Like me, the addicts' relatives all seem simultaneously hopeless and hopeful.

Sometimes the pain in the room is nearly unbearable. Without respite, we hear, see, and most of all feel with heart-tearing jabs the bleakness of the lives of people whose loved ones have become addicted to meth, though the "drug of choice" hardly matters. Meth, heroin, morphine, Klonopin, cocaine, crack, Valium, Vicodin, alcohol, and, for most, combinations of all of these. The people in the circle are different, yet we are all the same. We all have gaping wounds.

Nic's friend Stephen speaks. He describes his lifelong "dance" with alcohol—he was ten when he got drunk for the first time. His wife cries continuously.

"We love you so much," she says to Stephen when it is her turn,
"but I have heard your remorse before. I have heard your promises. I can't live this way."

James's wife speaks about how he has plummeted from "the person I respected most in the entire world, my soul mate," to someone consumed with pills at the expense of everything else. "He went from being the kindest, gentlest—"

The counselor, in a quiet, even voice, interrupts. "Try addressing him directly," she says. "Talk to your husband."

Looking into James's eyes, trembling, she continues: "You went from being the kindest, gentlest man I had ever known in my life to a stranger, yelling at me, listless, depressed, unkind, and unable to share any kind of openness and intimacy. I keep asking myself..."

She begins to cry.

And then another, and another. They tell their stories, address their loved ones, apologize, rail at them, and weep. Our similarities are profound. To varying degrees, we have spent years accepting and rationalizing behavior in our loved ones that we would never tolerate in anyone else. We have protected them and hidden their addiction. We resented them and felt guilty for it. We have been furious and have felt guilty for it. We vowed not to take their cruelty or deceitfulness or selfishness or irresponsibility any longer and then we forgave them. We raged at them, often inwardly. We blamed ourselves. We worried—worried incessantly—that they would kill themselves.

Every addict's story has similar themes, too—remorse, out-of-control fury, directed most often at themselves—and a sense of helplessness. "Do you think I want to be this way?" a man screams into the face of his shaking wife. "Do you? Do you? I HATE MYSELF." Both of them cry and cry and cry.
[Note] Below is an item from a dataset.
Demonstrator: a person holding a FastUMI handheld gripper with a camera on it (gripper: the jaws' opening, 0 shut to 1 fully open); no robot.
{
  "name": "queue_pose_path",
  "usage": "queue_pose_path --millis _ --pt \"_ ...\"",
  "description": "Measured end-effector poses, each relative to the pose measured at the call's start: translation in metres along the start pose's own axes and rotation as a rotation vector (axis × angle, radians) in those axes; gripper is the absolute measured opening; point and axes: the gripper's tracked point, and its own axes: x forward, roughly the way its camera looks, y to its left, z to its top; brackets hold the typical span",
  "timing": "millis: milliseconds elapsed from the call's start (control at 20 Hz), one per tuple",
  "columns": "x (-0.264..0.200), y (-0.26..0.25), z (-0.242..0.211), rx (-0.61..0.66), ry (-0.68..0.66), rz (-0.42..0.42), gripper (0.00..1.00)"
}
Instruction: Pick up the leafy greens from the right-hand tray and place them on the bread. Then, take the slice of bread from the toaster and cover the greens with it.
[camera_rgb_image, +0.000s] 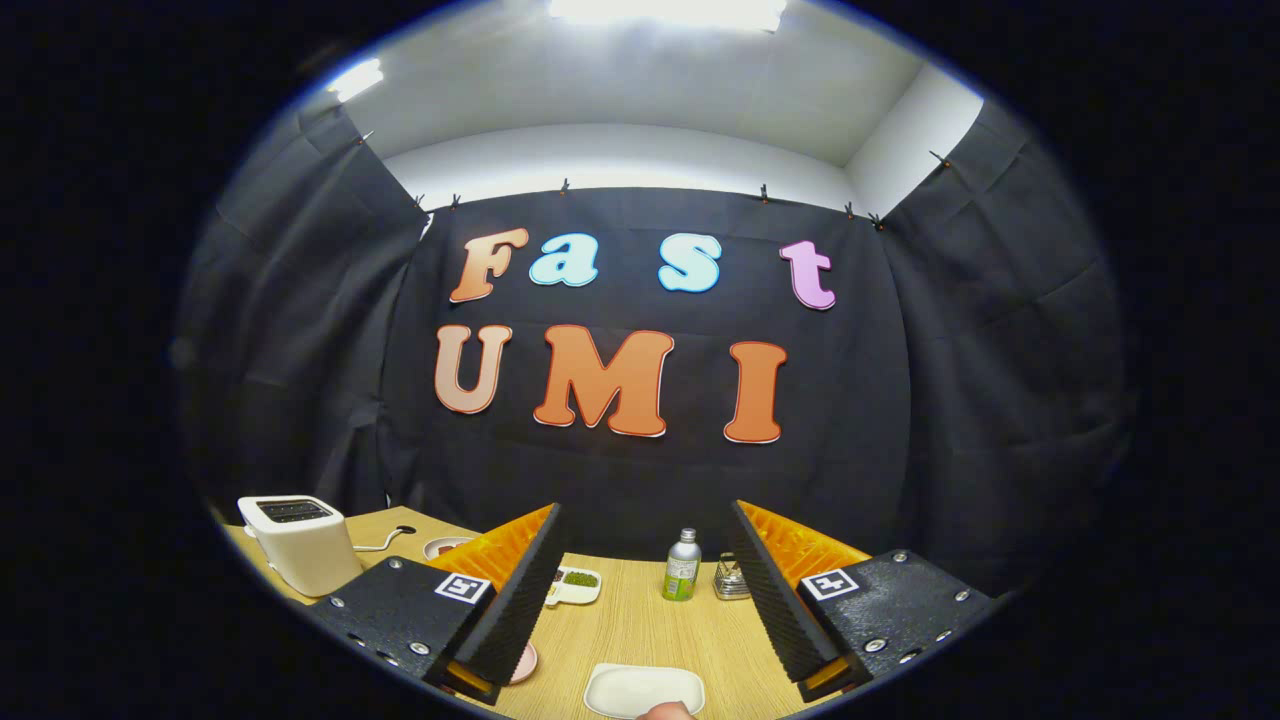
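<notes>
Wooden table (640, 620) well below my gripper (645, 590), fingers apart and empty; the greens (580, 578) look small, so I risk a missed or partial grab.

We can see only part of the small white tray (577, 586) with something green in it, because the left finger (520, 600) covers its near end, and the green stuff is too small for us to tell what it is. A pink plate (524, 664) peeks out from behind that same finger, and another little dish (445, 546) by the toaster (300, 542) is half hidden too. The white tray (644, 690) between the fingers is cut off at its near side, where something small and rounded (668, 711) that we cannot name pokes in.
</notes>
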Motion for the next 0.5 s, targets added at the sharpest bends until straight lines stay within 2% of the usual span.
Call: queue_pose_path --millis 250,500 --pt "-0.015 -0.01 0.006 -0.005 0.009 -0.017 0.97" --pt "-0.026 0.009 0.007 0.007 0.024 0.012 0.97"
"I'm so proud of him for being here," a woman says of her heroin-addicted husband. "But what happens next? I am terrified." An elderly woman whose sister, a lawyer, is addicted to meth, says, "I no longer give her money, but I buy her food and drive her to the doctor and pay for her medications." She adds, "She is incapable of making it across the apartment to the refrigerator." The therapist gently prods her. "She is capable of scoring drugs but she can't make it to the refrigerator?"
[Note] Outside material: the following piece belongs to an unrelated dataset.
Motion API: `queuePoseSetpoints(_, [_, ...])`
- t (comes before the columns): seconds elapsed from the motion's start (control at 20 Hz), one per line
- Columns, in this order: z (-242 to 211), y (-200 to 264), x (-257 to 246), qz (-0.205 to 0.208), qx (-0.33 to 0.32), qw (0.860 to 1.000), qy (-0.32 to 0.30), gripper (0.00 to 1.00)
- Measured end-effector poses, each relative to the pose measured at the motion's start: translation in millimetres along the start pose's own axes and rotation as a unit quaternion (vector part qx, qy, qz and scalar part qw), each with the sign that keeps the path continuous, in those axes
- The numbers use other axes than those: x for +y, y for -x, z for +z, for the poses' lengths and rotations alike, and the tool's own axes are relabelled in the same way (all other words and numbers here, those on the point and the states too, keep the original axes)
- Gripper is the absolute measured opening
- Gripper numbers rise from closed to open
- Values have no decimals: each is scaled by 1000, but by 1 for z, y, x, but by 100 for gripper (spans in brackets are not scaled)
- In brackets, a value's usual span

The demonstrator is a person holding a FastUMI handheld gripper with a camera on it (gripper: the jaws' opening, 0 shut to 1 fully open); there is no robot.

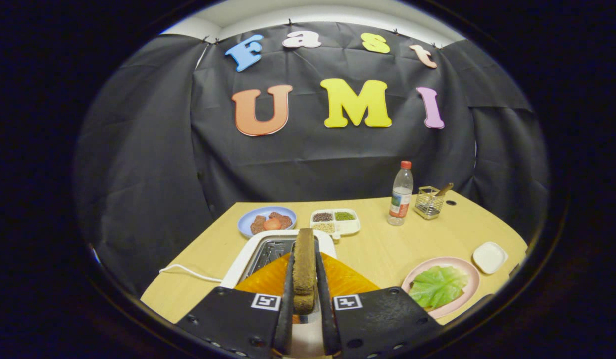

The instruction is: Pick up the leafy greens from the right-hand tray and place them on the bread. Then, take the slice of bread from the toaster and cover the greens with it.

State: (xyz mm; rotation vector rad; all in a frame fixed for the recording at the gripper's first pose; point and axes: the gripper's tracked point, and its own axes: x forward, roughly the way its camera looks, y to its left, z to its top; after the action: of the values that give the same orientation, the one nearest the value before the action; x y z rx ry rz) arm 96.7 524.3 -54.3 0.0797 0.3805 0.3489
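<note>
My fingers (305, 304) pinch the bread slice (304, 267) edge-on above the toaster (248, 252); greens (437, 285) sit at three o'clock, uncovered. A loosened pinch would likely drop it crooked.

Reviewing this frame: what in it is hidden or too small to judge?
- Toaster: its slots are hidden behind the bread slice clamped in the gripper.
- Orange plate: its near part is covered by the fingers, so a base bread cannot be confirmed.
- Divided dish: contents too small to identify.
</note>
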Motion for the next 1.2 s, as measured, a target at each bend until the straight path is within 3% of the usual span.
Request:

Then another parent interrupts. "I felt the same way about my son until I realized that he couldn't get to school or work or a therapy appointment but he could get to pawn shops, get to his dealers, get whatever drug he wanted, get alcohol, break into houses, get needles—whatever was required. It's a fairly sophisticated process to cook a batch of methamphetamine, but I felt so sorry for him, thinking, He's depressed. He's fragile. He's incapable. Of course I should pay his bill if he winds up in the hospital. Of course I should pay his rent or he'll be on the streets. So for about a year I paid for a comfortable place for him to get high."

A handsome woman with auburn hair cut short, wearing a silk blouse, cardigan, and wool pants, says that she is a doctor. Deeply sad, she admits that for more than a year she conducted surgeries while high on meth. She initially tried it at a party. "I felt better than I had ever felt before in my life," she says. "I felt as if I could do anything. I never ever wanted to lose that feeling."